Supreme Court Drops Oklahoma Abortion Case, But That Isn’t Necessarily a Victory
With a number of Texas clinics shuttered on November 1 and assaults on the legal right to have an abortion continuing at a breakneck pace, the news this week that the Supreme Court has changed its mind about reviewing a ban on using RU-486 to provide a medication abortion looked like rare good news. However, it’s too soon for reproductive rights advocates to embrace the docket change as a victory. Instead, it could mean the court is looking at other cases they think could be better opportunities to restrict abortion or overturn Roe v. Wade all together.
Cline v. Oklahoma Coalition for Reproductive Justice was initially expected to be this year’s pick if the courts were looking for a way to limit a right to a legal abortion. Oklahoma legislators passed a ban on using medication for an abortion by any other protocol but the one approved by the Federal Food and Drug Association 10 years earlier, despite medical best practices evolving in the following decade.
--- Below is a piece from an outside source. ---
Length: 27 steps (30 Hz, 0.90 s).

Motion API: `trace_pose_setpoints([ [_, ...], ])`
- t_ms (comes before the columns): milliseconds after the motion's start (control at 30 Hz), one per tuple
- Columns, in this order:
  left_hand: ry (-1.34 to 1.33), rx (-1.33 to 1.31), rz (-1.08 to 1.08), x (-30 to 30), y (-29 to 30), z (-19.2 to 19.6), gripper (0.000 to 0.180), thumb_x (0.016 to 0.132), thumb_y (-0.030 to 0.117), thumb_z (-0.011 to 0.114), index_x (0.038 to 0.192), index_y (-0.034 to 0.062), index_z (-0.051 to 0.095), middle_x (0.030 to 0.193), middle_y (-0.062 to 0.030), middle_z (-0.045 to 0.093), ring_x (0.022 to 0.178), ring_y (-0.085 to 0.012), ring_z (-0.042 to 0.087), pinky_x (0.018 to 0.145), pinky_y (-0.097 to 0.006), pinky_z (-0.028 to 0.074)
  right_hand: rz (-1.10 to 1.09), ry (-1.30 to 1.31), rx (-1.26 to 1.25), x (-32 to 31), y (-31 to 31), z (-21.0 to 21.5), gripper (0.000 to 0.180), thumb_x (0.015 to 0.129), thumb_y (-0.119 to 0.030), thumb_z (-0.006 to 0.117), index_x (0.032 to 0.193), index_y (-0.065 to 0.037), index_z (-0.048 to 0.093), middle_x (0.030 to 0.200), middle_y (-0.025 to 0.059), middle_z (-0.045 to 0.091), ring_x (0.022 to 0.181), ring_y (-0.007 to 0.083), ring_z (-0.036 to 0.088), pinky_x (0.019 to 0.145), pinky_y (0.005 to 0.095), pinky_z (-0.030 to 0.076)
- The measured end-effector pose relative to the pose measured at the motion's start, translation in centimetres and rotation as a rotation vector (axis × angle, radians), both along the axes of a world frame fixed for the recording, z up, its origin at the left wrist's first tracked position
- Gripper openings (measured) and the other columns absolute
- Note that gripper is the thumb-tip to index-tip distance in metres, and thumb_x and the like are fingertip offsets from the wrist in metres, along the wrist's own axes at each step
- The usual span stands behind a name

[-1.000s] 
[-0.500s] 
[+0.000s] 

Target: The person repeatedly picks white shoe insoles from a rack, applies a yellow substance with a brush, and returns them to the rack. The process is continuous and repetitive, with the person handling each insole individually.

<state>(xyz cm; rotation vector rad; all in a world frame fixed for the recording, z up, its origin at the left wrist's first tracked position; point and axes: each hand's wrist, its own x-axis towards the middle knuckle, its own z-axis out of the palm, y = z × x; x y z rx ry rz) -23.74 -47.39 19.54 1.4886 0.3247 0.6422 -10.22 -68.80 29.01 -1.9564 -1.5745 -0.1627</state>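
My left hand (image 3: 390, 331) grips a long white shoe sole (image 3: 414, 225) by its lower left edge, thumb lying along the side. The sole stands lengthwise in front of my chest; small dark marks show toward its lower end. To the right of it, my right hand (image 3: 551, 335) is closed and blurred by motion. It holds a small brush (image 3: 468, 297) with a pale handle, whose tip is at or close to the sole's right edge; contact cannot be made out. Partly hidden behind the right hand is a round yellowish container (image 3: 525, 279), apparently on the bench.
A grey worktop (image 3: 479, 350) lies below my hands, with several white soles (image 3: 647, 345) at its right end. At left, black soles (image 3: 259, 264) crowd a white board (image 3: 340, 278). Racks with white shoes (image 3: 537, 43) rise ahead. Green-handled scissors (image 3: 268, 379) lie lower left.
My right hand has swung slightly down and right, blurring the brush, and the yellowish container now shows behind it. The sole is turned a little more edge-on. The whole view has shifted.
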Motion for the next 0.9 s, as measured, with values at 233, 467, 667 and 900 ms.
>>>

The Supreme Court put the case on hold while it asked the Oklahoma state supreme court for clarification on whether they believed the ban on “off label use” would in fact create a total ban on all medication abortion, and the lower court eventually responded that they did think that was the case. Subsequently, the Supreme Court chose not to hear the case after all, leaving the Oklahoma law blocked so it will not go into effect.
Anti-choice activists and politicians in Oklahoma say that they intend to offer a different medication abortion restriction in the next legislative session that will pass constitutional muster, and, based on the number of states who have already done so, a model shouldn’t be hard to follow. Most likely, the legislators will introduce some form of telemed abortion ban such as the type that exists in Wisconsin, Missouri and numerous other states, which require a doctor to be in the physical presence of a patient who is taking the medication. Which, once you get down to it, was really all that abortion opponents probably need to have happen in the first place.
The issue with RU-486 and the reason it is opposed by abortion opponents has less to do with the type of abortion than the way that a medication abortion protocol opens the door for expanding access for those who want to terminate pregnancies. After all, if a person is opposed to abortion, whether a pregnant person ends the pregnancy by taking a pill or by a vacuum aspiration really makes no difference. Either way, a pregnancy is over, a baby is not born and, to them, a tragedy has occurred.
But medication abortion takes out the need for a doctor to be physically there to provide the abortion, which can increase the number of abortions that can happen on a daily basis, especially if a telemedicine approach to abortion is implemented. It is for that reason that anti-choice activists passed laws banning telemed abortion in 16 states, knowing that if a pregnant person can access a clinic near her home and video conference with a provider, travel, scheduling, expenses and other barriers are removed.
It’s for this reason that abortion opponents have attempted to shutter Iowa’s telemed abortion program since it began, arguing that it puts patients in danger despite the fact that no complaint by a patient or doctor has ever been filed in all of the years that it has operated. The Iowa program serves to show what could exist if a state truly wanted to expand access to abortion. With over a dozen Planned Parenthood clinics that can offer the medication to patients without them having to travel most of the way across the state just to get to an appointment, abortions have not increased since the program began, but more are occurring earlier in a pregnancy when it is both safer and less expensive.
The most recent attempt to end Iowa’s telemed abortion program happened this fall as the state’s Board of Medicine (all appointed by the Republican governor) voted to eliminate the practice despite a lack of complaints or violations. Now, a judge has ruled that the telemed abortion program will continue while the courts decide if the board acted without justification. “There is simply no evidence the court can rely on to come to the conclusion that the telemedicine abortion procedures, which have been offered for five years without issue, do not protect the health and safety of patients,” the judge ruled, according to the Des Moines Register.
It is this suit over whether medication abortion can be performed without a doctor’s presence that is far more likely to be of interest to anti-abortion activists than a simple banning of medication abortion in the first place. With a telemed ban, abortion opponents can get the majority of what they want when it comes to blocking any increased access for obtaining abortions. It’s also far less likely to be seen as unconstitutional in the way that forbidding an entire type of abortion would be, which was the issue that stopped the Supreme Court from ruling on Cline.
For now, Iowa can continue its program, and hopefully other states will look to it as an example and replicate it, especially states who border low access red states that are making obtaining an abortion a near impossibility. However, if this Iowa telemed decision ever makes its way to the Supreme Court, you can be sure it will become the dangerous, abortion precedent setting Cline was expected to be.